How to complete this task: In the data below, one line contains "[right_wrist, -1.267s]" and a later one contains "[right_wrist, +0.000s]". Print both, with every line between them, exactly and alone.

◇ ◇ ◇ ◇ ◇ ◇ ◇

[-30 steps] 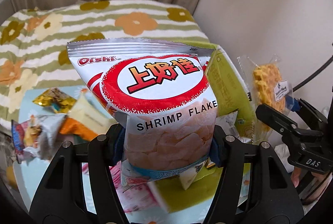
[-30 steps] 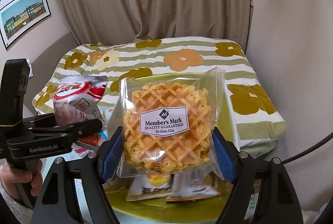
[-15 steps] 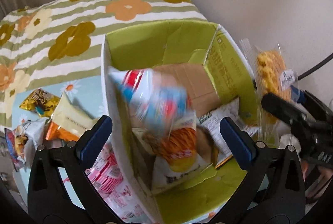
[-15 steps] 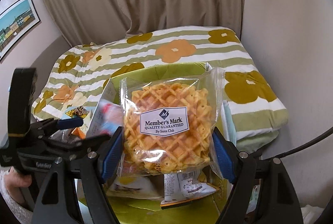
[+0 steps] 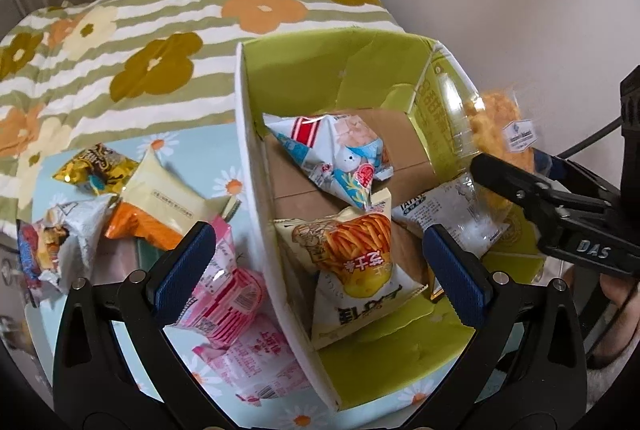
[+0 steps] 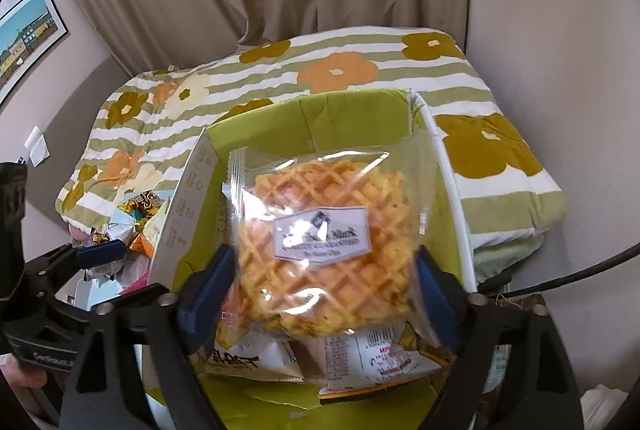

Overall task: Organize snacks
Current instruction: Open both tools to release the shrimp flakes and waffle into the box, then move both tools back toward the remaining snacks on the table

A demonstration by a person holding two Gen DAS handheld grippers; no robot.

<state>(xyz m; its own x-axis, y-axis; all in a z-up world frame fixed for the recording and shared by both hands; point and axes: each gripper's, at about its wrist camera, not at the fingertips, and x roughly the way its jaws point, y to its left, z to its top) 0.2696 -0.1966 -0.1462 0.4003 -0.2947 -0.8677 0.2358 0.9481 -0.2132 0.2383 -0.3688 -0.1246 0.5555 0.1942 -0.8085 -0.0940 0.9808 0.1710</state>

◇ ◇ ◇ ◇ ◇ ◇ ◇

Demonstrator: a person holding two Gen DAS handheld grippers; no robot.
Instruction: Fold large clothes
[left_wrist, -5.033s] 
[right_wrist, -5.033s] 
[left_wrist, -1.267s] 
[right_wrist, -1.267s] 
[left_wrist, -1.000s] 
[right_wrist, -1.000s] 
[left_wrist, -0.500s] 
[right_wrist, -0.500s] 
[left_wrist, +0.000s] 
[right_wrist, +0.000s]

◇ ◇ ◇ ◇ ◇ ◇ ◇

Solution to this exercise:
[right_wrist, -1.267s] 
[left_wrist, -1.000s] 
[right_wrist, -1.000s] 
[left_wrist, -0.500s] 
[right_wrist, -0.500s] 
[left_wrist, +0.000s] 
[right_wrist, +0.000s]

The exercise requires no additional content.